▶ [DATA SHOWN]:
*****

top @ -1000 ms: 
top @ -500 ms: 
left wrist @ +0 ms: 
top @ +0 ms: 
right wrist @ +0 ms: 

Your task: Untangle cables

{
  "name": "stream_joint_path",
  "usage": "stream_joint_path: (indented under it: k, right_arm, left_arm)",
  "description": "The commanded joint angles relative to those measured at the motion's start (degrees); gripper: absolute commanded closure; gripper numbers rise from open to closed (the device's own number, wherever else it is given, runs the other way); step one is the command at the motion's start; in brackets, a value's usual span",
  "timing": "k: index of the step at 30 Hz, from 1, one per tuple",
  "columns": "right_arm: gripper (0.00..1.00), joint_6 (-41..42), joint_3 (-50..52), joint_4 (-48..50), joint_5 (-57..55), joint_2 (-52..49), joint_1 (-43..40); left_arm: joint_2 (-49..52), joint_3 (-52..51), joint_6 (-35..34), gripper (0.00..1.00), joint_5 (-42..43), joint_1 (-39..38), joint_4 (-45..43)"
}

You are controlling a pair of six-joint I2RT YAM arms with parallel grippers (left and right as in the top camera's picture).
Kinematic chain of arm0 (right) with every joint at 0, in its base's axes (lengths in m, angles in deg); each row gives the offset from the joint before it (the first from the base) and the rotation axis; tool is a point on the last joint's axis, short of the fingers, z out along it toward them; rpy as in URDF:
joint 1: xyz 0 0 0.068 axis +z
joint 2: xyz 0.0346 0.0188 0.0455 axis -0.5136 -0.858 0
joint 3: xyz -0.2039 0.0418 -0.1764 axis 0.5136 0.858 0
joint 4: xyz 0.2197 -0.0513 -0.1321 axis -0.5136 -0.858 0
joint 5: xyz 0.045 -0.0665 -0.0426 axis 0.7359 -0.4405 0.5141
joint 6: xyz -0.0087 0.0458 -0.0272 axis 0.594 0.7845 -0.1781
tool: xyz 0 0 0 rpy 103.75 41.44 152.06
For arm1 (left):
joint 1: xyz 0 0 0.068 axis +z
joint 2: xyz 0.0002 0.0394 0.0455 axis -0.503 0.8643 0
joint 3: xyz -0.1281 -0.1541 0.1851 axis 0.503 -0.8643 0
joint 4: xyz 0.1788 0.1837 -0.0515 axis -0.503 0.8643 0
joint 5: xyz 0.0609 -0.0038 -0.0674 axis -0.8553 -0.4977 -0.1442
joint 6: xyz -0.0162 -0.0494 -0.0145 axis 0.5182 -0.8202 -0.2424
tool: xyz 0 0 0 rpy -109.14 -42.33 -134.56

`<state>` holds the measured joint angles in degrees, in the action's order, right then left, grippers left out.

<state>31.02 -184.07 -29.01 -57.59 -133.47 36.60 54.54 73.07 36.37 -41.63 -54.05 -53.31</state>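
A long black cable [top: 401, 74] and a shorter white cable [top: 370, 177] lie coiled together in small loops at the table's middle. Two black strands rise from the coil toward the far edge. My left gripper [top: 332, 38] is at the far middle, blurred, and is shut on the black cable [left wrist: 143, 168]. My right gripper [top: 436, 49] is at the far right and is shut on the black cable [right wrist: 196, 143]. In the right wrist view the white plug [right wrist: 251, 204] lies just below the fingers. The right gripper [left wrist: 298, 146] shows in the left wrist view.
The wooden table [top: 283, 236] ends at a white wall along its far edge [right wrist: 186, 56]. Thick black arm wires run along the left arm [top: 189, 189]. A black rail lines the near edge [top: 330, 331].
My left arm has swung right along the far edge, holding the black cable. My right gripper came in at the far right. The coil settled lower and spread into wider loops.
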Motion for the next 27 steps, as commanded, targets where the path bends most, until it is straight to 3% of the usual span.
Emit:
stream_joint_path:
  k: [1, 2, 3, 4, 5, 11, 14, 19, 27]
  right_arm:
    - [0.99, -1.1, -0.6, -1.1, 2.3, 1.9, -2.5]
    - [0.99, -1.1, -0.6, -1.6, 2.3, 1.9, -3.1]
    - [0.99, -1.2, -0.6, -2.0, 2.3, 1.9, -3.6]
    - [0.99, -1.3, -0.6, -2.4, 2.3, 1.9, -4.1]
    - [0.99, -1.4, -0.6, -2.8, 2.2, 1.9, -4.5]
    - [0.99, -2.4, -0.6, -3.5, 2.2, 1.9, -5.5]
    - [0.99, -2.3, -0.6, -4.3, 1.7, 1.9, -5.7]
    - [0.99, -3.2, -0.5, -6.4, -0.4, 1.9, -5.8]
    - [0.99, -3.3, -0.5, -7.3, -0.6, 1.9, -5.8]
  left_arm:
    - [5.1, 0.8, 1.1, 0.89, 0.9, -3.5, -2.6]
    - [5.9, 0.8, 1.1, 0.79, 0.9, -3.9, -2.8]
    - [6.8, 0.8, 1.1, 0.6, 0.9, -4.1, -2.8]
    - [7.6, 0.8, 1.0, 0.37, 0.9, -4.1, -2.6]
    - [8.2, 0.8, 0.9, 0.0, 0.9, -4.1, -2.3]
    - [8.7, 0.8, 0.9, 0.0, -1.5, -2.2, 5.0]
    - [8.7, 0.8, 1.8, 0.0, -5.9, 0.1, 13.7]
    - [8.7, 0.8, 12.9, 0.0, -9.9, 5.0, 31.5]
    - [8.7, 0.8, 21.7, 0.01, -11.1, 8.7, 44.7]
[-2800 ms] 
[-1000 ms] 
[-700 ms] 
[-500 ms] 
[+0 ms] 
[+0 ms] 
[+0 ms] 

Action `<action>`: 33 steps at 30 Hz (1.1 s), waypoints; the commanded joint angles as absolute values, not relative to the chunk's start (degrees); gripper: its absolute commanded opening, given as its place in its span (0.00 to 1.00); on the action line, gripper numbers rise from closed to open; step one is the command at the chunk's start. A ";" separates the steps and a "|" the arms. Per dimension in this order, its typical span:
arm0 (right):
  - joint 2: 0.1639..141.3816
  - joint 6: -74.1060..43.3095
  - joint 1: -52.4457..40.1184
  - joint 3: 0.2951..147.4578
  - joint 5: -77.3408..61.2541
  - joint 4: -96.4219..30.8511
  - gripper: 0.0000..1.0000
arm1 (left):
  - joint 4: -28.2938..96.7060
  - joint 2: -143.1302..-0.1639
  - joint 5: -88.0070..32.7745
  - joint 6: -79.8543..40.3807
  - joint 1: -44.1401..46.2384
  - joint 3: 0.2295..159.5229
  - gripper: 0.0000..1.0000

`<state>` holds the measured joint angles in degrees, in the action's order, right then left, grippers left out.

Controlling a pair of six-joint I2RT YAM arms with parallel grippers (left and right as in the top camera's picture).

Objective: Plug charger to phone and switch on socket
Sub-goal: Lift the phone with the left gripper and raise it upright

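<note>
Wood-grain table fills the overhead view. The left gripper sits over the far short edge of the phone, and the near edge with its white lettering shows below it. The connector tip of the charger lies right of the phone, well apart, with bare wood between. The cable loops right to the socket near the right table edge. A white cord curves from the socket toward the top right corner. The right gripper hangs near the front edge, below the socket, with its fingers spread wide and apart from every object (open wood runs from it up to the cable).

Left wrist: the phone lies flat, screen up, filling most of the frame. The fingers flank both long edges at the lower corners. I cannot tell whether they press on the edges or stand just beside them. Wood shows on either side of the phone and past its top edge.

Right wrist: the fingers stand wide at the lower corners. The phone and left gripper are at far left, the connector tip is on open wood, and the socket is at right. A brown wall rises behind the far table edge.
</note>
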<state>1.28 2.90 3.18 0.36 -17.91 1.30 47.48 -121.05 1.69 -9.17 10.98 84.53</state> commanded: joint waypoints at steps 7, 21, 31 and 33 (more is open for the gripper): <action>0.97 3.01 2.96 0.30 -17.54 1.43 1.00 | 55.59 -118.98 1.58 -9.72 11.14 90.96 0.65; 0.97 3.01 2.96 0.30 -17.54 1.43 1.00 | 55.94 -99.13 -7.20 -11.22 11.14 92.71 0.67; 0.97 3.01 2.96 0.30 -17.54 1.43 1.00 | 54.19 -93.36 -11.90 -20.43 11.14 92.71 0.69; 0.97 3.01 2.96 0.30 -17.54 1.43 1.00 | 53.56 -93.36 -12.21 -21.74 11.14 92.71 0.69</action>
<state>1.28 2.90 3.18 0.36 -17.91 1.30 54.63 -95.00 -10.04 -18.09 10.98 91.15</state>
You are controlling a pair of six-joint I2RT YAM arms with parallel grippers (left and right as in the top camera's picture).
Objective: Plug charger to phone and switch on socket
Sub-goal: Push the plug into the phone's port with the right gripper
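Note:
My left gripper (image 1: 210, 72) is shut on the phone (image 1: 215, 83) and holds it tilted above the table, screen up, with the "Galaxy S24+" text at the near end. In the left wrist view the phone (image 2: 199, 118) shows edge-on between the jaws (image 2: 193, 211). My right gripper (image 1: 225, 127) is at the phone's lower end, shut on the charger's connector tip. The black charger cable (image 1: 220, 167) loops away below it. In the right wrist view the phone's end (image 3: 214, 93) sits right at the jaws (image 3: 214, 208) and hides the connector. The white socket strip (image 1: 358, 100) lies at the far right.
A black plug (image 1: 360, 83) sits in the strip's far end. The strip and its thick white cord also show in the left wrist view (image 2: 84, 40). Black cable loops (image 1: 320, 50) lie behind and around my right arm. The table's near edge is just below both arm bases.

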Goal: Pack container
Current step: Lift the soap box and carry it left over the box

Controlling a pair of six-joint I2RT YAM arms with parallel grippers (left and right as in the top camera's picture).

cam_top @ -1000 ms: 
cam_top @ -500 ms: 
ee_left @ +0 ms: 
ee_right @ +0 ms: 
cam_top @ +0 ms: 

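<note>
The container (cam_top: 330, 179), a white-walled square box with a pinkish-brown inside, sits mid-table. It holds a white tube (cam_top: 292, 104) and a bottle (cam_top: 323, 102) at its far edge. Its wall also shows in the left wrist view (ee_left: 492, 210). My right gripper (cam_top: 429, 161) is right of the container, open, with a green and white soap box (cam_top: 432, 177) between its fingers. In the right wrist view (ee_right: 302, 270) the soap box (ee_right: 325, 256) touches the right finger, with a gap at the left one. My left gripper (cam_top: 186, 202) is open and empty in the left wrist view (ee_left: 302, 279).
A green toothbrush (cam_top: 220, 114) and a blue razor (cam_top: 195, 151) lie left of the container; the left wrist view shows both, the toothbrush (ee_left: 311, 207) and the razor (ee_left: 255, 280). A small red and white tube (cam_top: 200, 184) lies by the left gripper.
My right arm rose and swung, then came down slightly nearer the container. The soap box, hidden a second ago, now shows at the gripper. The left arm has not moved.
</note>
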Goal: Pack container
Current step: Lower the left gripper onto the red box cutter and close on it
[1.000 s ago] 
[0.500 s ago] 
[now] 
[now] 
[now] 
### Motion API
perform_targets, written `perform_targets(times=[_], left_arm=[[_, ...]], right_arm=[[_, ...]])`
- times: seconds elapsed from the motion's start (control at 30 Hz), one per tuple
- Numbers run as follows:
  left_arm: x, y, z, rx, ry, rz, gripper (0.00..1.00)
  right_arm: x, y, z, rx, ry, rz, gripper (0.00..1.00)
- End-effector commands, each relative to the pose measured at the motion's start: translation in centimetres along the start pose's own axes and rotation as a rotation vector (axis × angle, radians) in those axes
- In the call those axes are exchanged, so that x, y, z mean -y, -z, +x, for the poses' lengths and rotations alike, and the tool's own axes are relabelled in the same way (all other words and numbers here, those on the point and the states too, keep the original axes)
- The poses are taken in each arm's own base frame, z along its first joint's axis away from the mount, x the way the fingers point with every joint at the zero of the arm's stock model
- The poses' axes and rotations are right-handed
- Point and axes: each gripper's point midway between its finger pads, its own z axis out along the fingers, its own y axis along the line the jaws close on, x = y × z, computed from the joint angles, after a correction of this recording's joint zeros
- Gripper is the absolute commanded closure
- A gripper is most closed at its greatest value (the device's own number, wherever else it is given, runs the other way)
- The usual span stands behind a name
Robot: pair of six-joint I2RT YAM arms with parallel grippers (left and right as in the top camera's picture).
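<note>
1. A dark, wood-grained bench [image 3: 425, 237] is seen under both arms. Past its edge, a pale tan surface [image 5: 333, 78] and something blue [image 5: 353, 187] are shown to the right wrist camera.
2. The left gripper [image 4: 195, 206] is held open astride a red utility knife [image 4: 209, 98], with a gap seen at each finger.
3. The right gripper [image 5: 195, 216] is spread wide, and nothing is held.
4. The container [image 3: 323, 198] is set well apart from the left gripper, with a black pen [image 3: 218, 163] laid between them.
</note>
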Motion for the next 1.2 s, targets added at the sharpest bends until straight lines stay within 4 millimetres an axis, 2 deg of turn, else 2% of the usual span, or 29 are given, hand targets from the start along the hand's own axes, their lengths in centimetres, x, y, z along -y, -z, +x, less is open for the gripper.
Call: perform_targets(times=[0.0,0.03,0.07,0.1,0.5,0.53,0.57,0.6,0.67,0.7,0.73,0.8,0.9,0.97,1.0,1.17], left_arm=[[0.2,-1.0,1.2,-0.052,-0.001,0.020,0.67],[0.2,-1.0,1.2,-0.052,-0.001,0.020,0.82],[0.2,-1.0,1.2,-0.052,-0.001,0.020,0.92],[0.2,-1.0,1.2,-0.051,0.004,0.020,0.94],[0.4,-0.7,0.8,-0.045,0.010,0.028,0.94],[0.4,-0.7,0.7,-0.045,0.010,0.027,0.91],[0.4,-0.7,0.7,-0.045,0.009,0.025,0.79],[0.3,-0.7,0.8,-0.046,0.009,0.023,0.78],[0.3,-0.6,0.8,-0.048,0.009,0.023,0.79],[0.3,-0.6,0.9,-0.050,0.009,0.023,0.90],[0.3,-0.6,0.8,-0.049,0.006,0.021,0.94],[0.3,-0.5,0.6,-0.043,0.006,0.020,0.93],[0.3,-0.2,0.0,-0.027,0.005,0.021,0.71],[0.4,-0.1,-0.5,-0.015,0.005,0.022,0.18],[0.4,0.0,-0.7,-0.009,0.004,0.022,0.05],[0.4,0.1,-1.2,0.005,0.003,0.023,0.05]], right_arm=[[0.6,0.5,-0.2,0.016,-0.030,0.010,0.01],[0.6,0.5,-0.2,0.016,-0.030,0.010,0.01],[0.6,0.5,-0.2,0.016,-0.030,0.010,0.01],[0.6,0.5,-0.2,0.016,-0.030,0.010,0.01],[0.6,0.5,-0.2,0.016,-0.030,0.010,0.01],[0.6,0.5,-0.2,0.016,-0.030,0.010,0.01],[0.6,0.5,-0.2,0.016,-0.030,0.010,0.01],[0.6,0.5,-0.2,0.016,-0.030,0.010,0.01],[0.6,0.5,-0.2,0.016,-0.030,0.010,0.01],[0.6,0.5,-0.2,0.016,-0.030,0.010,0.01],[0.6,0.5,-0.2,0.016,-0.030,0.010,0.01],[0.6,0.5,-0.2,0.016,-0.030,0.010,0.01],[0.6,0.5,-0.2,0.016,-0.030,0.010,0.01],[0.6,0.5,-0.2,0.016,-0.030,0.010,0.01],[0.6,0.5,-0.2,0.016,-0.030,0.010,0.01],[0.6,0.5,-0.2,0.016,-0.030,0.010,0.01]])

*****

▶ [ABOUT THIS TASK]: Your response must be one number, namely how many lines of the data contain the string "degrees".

▶ [ANSWER SECTION]: 4